#### How to complete this task:
In the data below, which lines hold the word "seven"? Copy them.

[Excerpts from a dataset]
Segment Open

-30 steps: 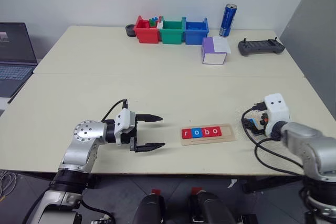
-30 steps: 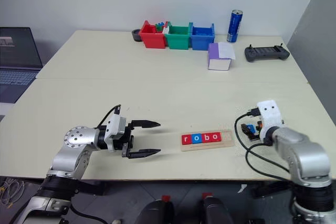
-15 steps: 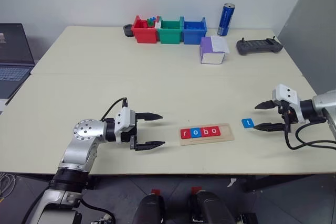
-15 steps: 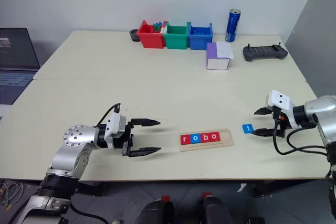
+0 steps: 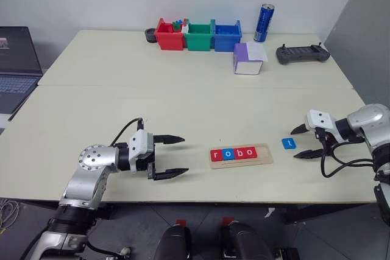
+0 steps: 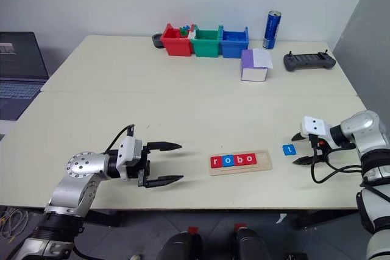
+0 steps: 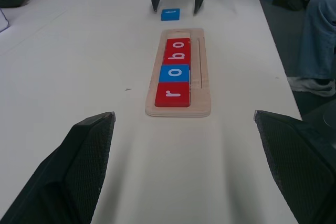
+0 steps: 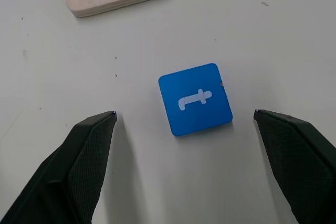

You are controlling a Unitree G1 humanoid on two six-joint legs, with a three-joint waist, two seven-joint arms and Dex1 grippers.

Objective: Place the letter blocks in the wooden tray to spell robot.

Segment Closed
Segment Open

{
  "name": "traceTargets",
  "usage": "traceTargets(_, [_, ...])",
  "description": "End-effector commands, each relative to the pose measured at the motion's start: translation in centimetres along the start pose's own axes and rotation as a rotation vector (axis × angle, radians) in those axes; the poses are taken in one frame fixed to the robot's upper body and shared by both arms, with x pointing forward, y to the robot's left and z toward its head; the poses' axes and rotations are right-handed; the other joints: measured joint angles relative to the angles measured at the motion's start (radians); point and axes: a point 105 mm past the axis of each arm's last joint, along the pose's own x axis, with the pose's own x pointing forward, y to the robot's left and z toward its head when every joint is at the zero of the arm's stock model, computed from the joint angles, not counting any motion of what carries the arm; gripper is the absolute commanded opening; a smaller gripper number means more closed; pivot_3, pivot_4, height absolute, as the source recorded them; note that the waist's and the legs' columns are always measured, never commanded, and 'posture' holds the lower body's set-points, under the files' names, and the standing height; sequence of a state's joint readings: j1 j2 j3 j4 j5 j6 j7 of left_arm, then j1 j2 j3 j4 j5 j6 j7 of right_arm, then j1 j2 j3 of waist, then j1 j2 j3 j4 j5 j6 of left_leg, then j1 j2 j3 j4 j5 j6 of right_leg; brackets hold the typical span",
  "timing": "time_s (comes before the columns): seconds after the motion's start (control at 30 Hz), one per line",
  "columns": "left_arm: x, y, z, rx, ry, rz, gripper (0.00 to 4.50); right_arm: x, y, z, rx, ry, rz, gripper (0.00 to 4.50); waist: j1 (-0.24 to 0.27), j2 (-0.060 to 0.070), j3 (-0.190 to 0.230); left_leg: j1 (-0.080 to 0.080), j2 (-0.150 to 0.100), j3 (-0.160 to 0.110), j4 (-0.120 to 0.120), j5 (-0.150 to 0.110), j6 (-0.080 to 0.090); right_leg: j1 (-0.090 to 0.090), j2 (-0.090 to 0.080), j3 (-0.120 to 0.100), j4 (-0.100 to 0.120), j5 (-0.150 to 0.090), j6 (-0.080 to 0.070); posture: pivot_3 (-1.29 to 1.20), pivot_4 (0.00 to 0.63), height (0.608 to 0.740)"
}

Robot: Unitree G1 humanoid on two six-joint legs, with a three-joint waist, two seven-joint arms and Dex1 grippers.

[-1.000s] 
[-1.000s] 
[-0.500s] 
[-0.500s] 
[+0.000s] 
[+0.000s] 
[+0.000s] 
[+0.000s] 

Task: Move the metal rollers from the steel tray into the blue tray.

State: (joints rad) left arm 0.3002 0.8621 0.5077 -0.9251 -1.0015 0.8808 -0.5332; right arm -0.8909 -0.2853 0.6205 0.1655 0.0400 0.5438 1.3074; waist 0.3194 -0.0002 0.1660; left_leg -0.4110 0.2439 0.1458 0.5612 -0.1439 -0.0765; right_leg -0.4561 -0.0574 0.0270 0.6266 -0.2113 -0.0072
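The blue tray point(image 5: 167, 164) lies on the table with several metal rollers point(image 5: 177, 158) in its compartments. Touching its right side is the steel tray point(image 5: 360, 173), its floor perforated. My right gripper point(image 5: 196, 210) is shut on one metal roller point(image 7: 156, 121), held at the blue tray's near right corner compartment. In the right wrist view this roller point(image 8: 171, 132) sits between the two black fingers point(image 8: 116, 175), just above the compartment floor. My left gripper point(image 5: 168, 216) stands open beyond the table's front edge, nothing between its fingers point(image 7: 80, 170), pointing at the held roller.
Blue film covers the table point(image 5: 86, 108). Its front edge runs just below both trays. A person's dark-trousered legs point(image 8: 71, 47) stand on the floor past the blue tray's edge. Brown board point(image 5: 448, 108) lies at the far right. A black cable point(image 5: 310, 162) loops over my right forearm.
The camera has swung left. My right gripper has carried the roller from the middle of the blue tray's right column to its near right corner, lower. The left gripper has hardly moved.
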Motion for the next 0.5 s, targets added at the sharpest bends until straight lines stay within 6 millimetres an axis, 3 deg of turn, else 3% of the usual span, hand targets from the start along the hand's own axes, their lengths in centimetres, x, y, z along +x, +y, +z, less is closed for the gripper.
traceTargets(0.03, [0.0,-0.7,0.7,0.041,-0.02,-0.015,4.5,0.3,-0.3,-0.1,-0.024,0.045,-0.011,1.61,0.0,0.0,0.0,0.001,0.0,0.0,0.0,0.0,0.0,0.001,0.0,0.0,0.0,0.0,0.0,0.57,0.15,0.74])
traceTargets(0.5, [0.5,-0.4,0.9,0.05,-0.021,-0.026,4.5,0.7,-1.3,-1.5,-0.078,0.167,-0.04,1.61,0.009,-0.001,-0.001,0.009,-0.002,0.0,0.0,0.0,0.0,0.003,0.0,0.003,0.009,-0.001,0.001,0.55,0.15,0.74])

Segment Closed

#### Written answer:
You are controlling a Unitree G1 humanoid on two six-joint legs, with a three-joint waist, two seven-joint arms and Dex1 grippers.
Robot: Unitree G1 humanoid on two six-joint legs, with a three-joint waist, two seven-joint arms and Dex1 grippers.

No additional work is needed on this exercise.